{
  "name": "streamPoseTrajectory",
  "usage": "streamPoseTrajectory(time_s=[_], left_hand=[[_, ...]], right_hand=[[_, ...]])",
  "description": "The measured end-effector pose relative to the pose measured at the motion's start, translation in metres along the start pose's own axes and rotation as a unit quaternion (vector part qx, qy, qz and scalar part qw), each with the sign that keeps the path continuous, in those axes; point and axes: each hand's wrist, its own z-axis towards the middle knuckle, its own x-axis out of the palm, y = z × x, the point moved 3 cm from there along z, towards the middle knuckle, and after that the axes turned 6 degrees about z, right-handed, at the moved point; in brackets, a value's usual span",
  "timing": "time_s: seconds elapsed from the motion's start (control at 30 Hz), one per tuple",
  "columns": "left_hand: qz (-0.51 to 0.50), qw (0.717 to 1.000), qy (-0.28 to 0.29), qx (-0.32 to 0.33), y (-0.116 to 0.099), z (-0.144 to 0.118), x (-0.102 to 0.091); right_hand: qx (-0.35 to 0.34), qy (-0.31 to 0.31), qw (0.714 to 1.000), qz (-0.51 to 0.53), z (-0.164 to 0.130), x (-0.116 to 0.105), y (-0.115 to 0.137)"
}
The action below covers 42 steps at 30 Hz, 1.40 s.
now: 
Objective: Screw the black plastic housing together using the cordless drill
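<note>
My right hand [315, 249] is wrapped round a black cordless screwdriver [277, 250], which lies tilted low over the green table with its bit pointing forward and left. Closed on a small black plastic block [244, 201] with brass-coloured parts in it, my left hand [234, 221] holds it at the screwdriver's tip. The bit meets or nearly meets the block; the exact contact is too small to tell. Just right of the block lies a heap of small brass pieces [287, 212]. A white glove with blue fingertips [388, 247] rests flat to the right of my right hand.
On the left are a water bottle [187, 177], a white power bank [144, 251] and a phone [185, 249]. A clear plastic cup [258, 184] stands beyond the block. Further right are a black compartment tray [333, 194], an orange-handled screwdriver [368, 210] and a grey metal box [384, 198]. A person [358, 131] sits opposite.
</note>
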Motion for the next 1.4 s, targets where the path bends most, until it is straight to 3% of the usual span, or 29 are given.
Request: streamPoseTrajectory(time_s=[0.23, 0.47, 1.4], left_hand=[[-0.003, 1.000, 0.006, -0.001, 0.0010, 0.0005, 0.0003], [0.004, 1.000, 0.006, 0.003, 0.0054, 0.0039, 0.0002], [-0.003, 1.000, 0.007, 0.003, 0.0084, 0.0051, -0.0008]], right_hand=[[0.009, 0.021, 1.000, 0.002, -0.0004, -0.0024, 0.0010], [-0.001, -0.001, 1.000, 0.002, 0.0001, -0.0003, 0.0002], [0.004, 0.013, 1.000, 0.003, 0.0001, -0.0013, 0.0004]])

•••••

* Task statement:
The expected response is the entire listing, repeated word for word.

* Response below:
{
  "name": "streamPoseTrajectory",
  "usage": "streamPoseTrajectory(time_s=[_], left_hand=[[_, ...]], right_hand=[[_, ...]])",
  "description": "The measured end-effector pose relative to the pose measured at the motion's start, translation in metres along the start pose's own axes and rotation as a unit quaternion (vector part qx, qy, qz and scalar part qw), each with the sign that keeps the path continuous, in those axes; point and axes: each hand's wrist, its own z-axis towards the middle knuckle, its own x-axis out of the palm, y = z × x, the point moved 3 cm from there along z, towards the middle knuckle, and after that the axes turned 6 degrees about z, right-handed, at the moved point; in brackets, a value's usual span",
  "timing": "time_s: seconds elapsed from the motion's start (control at 30 Hz), one per tuple",
  "columns": "left_hand: qz (-0.51 to 0.50), qw (0.717 to 1.000), qy (-0.28 to 0.29), qx (-0.32 to 0.33), y (-0.116 to 0.099), z (-0.144 to 0.118), x (-0.102 to 0.091); right_hand: qx (-0.35 to 0.34), qy (-0.31 to 0.31), qw (0.714 to 1.000), qz (-0.51 to 0.53), z (-0.164 to 0.130), x (-0.116 to 0.105), y (-0.115 to 0.137)"
}
The action below covers 42 steps at 30 Hz, 1.40 s.
now: 
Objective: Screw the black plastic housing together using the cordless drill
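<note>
My right hand [315, 249] is wrapped round a black cordless screwdriver [277, 250], which lies tilted low over the green table with its bit pointing forward and left. Closed on a small black plastic block [244, 201] with brass-coloured parts in it, my left hand [234, 221] holds it at the screwdriver's tip. The bit meets or nearly meets the block; the exact contact is too small to tell. Just right of the block lies a heap of small brass pieces [287, 212]. A white glove with blue fingertips [388, 247] rests flat to the right of my right hand.
On the left are a water bottle [187, 177], a white power bank [144, 251] and a phone [185, 249]. A clear plastic cup [258, 184] stands beyond the block. Further right are a black compartment tray [333, 194], an orange-handled screwdriver [368, 210] and a grey metal box [384, 198]. A person [358, 131] sits opposite.
</note>
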Motion for the next 1.4 s, targets where the path bends most, until it is straight to 3% of the usual span, or 29 are given.
Request: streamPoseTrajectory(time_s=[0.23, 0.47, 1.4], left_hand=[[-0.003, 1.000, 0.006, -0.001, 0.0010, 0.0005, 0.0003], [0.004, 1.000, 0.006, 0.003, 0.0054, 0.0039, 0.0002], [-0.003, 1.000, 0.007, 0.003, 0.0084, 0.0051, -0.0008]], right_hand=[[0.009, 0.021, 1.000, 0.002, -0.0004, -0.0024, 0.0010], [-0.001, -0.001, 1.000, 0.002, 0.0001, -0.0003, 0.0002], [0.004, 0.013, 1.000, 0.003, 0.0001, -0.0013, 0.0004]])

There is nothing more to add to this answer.